March 17, 2012
Should Britain be doing more to protect its own heritage
Nationally funded institutions like the British Museum, often take the line that they are helping other countries protect their heritage, by “looking after” items such as the Parthenon Marbles. It seems though, that often, less attention is given to maintaining the UK’s heritage than should be.
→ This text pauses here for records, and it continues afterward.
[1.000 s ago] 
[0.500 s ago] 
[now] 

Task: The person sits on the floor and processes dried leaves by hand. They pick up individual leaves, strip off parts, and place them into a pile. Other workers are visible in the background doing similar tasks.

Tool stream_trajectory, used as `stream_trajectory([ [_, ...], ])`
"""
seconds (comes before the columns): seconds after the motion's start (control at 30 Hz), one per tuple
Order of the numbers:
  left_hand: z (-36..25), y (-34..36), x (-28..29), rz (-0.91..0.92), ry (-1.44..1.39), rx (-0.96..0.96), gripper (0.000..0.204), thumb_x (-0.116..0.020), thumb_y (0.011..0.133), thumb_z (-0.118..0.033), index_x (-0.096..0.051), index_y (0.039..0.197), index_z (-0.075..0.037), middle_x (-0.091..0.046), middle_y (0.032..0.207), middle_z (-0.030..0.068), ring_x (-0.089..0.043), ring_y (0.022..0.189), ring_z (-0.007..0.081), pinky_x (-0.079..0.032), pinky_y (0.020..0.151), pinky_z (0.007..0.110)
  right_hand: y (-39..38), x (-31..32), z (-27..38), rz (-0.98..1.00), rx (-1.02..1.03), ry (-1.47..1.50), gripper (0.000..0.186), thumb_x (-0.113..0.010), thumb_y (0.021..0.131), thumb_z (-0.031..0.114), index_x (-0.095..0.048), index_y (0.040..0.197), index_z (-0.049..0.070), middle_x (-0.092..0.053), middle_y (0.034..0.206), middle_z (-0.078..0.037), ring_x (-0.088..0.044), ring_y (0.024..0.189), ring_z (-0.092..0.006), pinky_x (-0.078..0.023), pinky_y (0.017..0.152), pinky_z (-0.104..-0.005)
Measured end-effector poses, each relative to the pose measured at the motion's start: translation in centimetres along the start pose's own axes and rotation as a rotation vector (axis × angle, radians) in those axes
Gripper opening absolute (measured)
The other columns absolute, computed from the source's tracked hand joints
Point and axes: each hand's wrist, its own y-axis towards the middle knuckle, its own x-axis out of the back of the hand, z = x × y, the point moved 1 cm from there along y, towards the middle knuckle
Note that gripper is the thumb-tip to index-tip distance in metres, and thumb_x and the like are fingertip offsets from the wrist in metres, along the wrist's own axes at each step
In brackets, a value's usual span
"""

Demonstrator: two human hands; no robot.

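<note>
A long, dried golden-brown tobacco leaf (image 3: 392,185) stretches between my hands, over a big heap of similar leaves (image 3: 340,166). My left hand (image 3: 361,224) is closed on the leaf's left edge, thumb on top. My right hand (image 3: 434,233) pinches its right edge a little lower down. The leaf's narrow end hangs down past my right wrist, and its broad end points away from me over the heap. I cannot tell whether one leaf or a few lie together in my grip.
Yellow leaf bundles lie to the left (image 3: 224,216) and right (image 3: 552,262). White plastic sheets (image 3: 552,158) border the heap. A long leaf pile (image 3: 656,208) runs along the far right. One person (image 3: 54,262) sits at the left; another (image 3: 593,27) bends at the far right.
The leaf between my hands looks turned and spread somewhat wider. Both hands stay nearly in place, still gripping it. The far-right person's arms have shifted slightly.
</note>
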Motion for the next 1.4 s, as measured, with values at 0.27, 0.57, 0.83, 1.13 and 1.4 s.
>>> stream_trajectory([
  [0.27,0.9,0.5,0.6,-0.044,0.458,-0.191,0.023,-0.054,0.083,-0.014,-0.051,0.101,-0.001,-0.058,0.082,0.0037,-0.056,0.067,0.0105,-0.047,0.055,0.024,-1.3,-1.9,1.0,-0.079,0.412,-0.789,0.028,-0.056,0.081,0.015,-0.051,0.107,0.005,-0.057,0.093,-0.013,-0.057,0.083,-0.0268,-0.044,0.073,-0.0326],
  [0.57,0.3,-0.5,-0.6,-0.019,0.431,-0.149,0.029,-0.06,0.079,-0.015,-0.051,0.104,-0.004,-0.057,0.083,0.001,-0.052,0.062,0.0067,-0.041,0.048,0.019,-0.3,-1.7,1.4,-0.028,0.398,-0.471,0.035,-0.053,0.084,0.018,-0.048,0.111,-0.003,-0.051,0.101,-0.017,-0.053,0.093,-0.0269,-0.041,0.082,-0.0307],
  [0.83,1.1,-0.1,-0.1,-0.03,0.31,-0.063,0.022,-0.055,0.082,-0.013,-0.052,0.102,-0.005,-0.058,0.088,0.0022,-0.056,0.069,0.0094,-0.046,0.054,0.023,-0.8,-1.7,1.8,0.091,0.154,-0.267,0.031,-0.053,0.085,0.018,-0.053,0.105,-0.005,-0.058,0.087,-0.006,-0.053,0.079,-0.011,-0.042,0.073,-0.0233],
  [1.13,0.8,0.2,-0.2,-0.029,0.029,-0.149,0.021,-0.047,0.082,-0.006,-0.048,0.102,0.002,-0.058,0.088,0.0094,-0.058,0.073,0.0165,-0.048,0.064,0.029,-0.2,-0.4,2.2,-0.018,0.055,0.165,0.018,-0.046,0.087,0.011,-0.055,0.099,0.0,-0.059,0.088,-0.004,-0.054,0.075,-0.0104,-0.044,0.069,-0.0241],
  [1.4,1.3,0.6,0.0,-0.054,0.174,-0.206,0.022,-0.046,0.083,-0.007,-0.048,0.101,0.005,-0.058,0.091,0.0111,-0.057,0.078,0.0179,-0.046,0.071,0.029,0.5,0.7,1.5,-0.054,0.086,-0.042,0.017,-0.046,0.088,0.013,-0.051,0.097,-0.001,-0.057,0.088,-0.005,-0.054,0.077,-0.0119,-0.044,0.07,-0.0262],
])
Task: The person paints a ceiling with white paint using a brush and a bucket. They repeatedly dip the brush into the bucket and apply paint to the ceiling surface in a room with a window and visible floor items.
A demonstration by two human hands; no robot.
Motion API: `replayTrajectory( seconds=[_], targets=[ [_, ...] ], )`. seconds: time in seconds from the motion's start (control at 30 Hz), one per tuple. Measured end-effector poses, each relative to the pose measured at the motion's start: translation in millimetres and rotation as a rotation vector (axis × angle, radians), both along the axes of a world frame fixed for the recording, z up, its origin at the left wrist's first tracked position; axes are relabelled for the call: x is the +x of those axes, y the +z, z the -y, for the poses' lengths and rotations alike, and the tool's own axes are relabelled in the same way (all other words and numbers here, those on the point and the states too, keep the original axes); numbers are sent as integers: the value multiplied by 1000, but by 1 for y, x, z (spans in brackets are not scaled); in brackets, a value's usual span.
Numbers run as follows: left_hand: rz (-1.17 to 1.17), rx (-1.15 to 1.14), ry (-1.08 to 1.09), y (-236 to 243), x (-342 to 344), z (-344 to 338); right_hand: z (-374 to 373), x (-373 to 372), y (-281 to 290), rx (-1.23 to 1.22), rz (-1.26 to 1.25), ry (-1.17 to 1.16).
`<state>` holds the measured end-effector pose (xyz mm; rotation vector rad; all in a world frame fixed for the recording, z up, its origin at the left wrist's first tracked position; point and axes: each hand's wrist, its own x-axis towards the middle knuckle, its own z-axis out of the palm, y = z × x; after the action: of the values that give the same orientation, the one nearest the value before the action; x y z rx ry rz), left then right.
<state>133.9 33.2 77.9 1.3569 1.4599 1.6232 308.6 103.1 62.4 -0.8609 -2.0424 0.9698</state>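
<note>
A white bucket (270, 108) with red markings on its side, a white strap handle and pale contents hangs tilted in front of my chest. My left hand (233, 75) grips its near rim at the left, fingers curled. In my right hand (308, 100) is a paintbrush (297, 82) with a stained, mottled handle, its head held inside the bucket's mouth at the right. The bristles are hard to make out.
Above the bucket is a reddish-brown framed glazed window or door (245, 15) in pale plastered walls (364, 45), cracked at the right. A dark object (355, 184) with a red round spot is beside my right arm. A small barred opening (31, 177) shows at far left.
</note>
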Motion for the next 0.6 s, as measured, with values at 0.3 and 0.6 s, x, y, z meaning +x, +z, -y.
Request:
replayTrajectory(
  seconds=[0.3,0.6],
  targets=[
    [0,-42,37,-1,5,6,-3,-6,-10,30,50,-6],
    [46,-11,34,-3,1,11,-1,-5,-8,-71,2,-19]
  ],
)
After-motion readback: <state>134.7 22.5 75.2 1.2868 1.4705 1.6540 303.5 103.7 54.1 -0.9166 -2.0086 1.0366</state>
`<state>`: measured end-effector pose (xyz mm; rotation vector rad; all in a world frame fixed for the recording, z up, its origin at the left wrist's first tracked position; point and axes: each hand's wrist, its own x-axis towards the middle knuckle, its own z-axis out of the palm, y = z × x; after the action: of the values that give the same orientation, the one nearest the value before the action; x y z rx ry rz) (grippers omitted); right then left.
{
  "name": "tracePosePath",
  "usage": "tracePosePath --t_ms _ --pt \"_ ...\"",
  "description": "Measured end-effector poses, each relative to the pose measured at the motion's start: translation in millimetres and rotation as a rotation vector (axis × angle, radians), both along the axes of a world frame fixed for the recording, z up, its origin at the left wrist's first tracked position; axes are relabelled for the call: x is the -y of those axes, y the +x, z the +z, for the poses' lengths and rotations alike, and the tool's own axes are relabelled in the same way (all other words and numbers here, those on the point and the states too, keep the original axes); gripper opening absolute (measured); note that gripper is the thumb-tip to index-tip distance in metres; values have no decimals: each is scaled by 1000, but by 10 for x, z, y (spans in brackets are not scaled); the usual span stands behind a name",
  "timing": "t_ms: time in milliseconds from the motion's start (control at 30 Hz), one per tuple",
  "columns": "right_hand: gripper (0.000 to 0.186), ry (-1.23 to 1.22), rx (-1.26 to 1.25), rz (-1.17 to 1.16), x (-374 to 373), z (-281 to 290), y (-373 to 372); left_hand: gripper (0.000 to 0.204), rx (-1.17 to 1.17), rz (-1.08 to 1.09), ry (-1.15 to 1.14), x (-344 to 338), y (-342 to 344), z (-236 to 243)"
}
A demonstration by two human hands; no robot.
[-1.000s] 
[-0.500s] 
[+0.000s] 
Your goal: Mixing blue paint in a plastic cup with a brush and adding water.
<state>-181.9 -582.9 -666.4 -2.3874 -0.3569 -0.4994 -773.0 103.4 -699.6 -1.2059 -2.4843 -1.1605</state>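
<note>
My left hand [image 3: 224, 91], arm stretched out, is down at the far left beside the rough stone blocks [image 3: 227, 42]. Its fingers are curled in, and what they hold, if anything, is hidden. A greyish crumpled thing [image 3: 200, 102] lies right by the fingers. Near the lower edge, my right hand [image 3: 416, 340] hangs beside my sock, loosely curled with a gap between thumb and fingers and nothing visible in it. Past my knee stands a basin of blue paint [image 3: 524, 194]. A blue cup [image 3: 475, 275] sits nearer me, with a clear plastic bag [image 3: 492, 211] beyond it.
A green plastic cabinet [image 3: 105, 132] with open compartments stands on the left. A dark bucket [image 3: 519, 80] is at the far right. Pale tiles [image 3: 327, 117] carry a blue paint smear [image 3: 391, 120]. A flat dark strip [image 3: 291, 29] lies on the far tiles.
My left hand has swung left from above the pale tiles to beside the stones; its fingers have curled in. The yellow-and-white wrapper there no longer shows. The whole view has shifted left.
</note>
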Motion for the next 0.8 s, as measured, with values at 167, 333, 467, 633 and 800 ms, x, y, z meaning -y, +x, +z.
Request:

I’ve commented before on the failure to build any sort of suitable building for the Stone Henge visitor centre, despite commenting on the Greeks lack of a proper Acropolis Museum in the past – but there are many other similar cases across the country.
From:
Guardian
If Britain fails to protect its heritage we’ll have nothing left but ghosts
The Welsh mining settlement of Dylife once thrived but now it lies forgotten, like so much of our industrial past
Simon Jenkins Thursday 1 September 2011 20.29 BSTFling off the cares of the world this autumn and climb up from the tidy mid-Welsh town of Llanidloes, north over the mountain road towards Machynlleth. Near a wild summit you enter a moonscape of old mineral workings and slag heaps. Here metals were mined in Roman times, and here the Victorians erected reputedly the largest wheel in Britain, the Martha pump, to serve what by the 1860s was the most productive lead mine in Wales’s “wild west”.
At the time the settlement of Dylife boasted three places of worship, three inns, a school and a thousand inhabitants. Then, in the 1880s, prices fell and the ore lodes were exhausted. Between the wars the place emptied and the buildings collapsed or were demolished. Today only ghosts flit the high mountain air. A lonely inn remains, the Star, amid a community of sheep.